> **Your instructions**
Give again, word for word, each line below starting at the one that contains "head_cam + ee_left" and ending at the one that contains "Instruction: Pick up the".
◇ ◇ ◇ ◇ ◇
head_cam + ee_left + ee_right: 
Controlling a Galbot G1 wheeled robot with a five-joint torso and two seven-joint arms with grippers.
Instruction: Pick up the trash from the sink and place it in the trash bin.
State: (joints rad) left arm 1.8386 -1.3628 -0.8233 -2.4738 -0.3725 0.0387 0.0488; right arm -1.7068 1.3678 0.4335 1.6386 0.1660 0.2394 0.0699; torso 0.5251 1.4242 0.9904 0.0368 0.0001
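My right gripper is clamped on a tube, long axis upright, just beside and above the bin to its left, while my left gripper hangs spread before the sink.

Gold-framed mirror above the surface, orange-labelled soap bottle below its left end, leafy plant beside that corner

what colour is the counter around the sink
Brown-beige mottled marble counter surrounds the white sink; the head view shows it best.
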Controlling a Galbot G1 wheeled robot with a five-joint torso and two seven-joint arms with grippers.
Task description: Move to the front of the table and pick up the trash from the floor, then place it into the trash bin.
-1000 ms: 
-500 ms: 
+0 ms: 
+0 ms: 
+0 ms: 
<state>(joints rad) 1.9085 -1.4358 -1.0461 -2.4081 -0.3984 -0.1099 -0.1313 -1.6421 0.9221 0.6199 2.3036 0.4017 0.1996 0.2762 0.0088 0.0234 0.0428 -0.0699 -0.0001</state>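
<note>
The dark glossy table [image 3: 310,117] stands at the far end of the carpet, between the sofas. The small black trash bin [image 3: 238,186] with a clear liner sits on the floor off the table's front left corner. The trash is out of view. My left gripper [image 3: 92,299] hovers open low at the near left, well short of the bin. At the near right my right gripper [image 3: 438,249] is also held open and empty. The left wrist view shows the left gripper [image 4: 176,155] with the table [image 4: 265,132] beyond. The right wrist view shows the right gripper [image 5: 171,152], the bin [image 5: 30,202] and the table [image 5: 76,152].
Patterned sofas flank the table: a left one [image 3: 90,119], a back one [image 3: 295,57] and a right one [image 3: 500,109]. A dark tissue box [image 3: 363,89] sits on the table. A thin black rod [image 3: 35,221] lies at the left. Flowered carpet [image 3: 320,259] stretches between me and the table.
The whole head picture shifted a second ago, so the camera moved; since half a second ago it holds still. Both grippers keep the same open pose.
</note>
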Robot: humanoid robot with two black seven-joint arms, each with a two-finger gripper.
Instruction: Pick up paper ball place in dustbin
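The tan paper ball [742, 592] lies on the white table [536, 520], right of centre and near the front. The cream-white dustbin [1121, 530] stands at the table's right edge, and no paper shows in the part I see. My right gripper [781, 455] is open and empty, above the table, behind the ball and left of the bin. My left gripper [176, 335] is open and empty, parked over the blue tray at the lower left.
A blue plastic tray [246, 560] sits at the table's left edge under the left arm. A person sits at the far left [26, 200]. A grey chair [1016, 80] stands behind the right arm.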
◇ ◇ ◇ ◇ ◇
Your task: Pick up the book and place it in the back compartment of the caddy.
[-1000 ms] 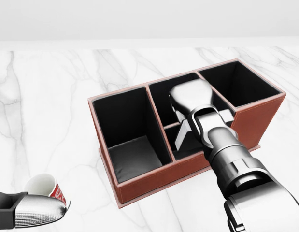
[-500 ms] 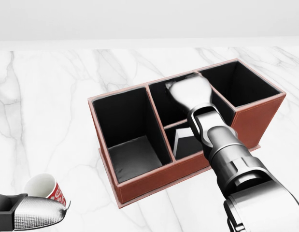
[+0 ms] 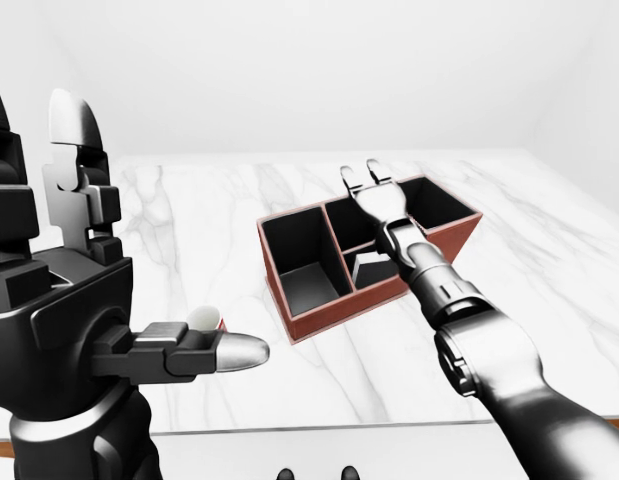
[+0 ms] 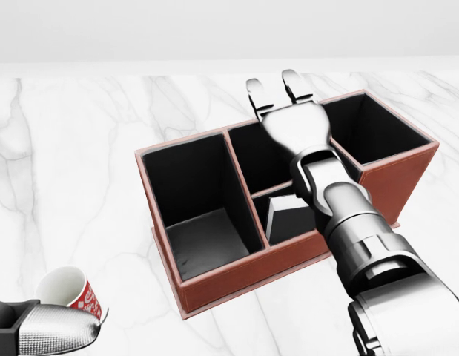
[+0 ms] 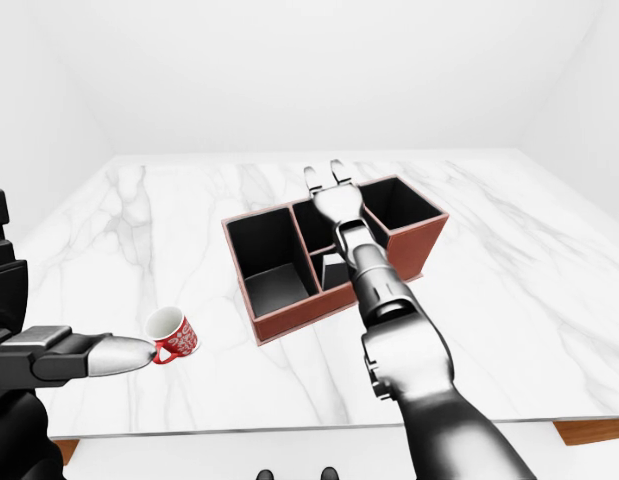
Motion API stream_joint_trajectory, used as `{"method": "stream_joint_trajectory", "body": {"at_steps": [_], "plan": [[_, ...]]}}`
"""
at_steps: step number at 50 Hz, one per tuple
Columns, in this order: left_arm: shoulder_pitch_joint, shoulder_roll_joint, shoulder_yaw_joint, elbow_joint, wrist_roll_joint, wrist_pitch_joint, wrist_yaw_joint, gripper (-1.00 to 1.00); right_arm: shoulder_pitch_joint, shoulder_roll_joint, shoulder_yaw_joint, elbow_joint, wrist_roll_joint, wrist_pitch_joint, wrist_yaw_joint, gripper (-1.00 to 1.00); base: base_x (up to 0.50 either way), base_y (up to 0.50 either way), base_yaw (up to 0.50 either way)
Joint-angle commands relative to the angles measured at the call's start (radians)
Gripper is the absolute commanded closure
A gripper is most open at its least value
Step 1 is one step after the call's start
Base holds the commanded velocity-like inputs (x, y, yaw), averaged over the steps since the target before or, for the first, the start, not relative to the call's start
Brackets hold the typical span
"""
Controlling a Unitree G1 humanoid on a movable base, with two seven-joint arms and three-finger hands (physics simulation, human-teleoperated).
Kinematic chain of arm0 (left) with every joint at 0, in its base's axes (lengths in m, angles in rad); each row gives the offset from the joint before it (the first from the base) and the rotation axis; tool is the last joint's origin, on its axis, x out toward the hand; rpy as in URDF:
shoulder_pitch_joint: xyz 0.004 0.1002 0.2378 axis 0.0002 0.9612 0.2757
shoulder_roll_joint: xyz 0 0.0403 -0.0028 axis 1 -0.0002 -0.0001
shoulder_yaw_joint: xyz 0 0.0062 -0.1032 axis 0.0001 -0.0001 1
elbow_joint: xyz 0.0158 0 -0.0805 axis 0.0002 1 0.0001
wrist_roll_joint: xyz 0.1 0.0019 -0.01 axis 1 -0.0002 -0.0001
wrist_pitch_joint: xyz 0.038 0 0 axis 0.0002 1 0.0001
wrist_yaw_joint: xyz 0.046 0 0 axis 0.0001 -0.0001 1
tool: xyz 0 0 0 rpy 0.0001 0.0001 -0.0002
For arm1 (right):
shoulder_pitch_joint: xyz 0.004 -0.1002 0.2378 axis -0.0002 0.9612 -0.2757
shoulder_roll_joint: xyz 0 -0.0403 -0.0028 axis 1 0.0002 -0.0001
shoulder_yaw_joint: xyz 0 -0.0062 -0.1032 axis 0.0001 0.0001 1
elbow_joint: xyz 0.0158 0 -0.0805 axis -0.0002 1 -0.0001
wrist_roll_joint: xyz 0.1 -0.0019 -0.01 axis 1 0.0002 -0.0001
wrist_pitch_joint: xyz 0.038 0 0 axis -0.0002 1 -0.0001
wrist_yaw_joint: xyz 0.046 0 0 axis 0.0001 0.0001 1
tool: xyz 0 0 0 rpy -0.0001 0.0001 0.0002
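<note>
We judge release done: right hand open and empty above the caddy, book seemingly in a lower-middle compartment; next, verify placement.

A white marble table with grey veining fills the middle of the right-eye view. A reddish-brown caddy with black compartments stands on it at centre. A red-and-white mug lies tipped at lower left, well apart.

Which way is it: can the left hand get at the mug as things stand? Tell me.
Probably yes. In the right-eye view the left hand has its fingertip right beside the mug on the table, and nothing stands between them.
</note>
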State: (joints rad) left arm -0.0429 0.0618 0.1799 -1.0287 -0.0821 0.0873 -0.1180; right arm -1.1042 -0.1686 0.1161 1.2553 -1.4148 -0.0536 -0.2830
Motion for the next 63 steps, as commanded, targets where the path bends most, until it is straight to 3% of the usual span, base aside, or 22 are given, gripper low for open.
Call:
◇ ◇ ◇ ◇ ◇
> **Solution to this task**
head_cam + ee_left + ee_right: 
Controlling a Galbot G1 wheeled robot with a five-joint torso and two seven-joint arms with grippers.
Instruction: Pick up the trash from the sink and place it in the trash bin.

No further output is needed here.